ABOUT THIS TASK: Each line of the material, from the first through the one containing "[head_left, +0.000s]", is to be written out exactly.
-=-=-
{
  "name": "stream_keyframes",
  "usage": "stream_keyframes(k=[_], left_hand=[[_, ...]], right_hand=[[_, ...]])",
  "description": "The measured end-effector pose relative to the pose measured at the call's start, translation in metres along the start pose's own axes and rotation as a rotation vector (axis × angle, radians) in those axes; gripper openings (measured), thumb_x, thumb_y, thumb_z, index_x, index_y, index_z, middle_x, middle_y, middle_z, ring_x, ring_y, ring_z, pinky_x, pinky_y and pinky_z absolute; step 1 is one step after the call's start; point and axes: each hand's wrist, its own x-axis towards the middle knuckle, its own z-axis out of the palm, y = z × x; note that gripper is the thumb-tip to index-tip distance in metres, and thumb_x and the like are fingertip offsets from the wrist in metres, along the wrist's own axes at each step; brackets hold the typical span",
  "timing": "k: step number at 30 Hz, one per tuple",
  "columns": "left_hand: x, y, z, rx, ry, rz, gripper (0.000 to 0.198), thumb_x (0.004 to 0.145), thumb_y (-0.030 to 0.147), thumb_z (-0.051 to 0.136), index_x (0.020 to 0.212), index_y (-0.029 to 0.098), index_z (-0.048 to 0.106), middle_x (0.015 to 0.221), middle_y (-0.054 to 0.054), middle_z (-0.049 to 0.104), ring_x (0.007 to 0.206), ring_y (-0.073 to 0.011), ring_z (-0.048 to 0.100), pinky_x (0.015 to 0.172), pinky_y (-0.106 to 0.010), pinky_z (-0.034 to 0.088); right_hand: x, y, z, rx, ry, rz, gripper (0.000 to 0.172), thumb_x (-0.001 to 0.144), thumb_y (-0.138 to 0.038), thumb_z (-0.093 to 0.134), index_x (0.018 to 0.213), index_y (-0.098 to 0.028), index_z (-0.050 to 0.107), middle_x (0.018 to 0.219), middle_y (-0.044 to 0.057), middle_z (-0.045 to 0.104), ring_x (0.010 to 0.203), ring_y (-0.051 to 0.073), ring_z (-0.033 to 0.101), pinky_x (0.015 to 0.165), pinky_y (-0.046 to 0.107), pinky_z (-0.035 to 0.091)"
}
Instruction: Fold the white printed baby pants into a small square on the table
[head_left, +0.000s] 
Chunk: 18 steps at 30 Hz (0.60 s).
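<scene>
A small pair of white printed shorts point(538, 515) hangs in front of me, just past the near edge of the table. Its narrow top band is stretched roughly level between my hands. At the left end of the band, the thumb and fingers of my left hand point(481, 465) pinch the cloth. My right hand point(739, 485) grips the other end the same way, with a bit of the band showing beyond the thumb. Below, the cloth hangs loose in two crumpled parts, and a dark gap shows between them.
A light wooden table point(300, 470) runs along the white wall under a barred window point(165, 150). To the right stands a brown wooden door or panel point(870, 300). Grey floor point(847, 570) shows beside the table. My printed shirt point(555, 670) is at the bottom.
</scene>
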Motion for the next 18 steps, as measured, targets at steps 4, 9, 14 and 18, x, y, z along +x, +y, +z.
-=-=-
ANSWER SPACE:
{
  "name": "stream_keyframes",
  "usage": "stream_keyframes(k=[_], left_hand=[[_, ...]], right_hand=[[_, ...]])",
  "description": "The measured end-effector pose relative to the pose measured at the call's start, translation in metres along the start pose's own axes and rotation as a rotation vector (axis × angle, radians) in those axes; gripper openings (measured), thumb_x, thumb_y, thumb_z, index_x, index_y, index_z, middle_x, middle_y, middle_z, ring_x, ring_y, ring_z, pinky_x, pinky_y and pinky_z absolute; step 1 is one step after the call's start; point and axes: each hand's wrist, its own x-axis towards the middle knuckle, its own z-axis out of the palm, y = z × x; note that gripper is the thumb-tip to index-tip distance in metres, and thumb_x and the like are fingertip offsets from the wrist in metres, along the wrist's own axes at each step; brackets hold the typical span",
  "timing": "k: step number at 30 Hz, one per tuple",
  "columns": "left_hand: x, y, z, rx, ry, rz, gripper (0.000 to 0.198), thumb_x (0.004 to 0.145), thumb_y (-0.030 to 0.147), thumb_z (-0.051 to 0.136), index_x (0.020 to 0.212), index_y (-0.029 to 0.098), index_z (-0.048 to 0.106), middle_x (0.015 to 0.221), middle_y (-0.054 to 0.054), middle_z (-0.049 to 0.104), ring_x (0.007 to 0.206), ring_y (-0.073 to 0.011), ring_z (-0.048 to 0.100), pinky_x (0.015 to 0.172), pinky_y (-0.106 to 0.010), pinky_z (-0.034 to 0.088); right_hand: x, y, z, rx, ry, rz, gripper (0.000 to 0.172), thumb_x (-0.001 to 0.144), thumb_y (-0.138 to 0.038), thumb_z (-0.093 to 0.134), index_x (0.018 to 0.213), index_y (-0.098 to 0.028), index_z (-0.050 to 0.107), middle_x (0.018 to 0.219), middle_y (-0.044 to 0.057), middle_z (-0.045 to 0.104), ring_x (0.010 to 0.203), ring_y (-0.051 to 0.073), ring_z (-0.033 to 0.101), pinky_x (0.015 to 0.165), pinky_y (-0.046 to 0.107), pinky_z (-0.035 to 0.091)"
}
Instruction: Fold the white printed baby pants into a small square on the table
[head_left, +0.000s] 

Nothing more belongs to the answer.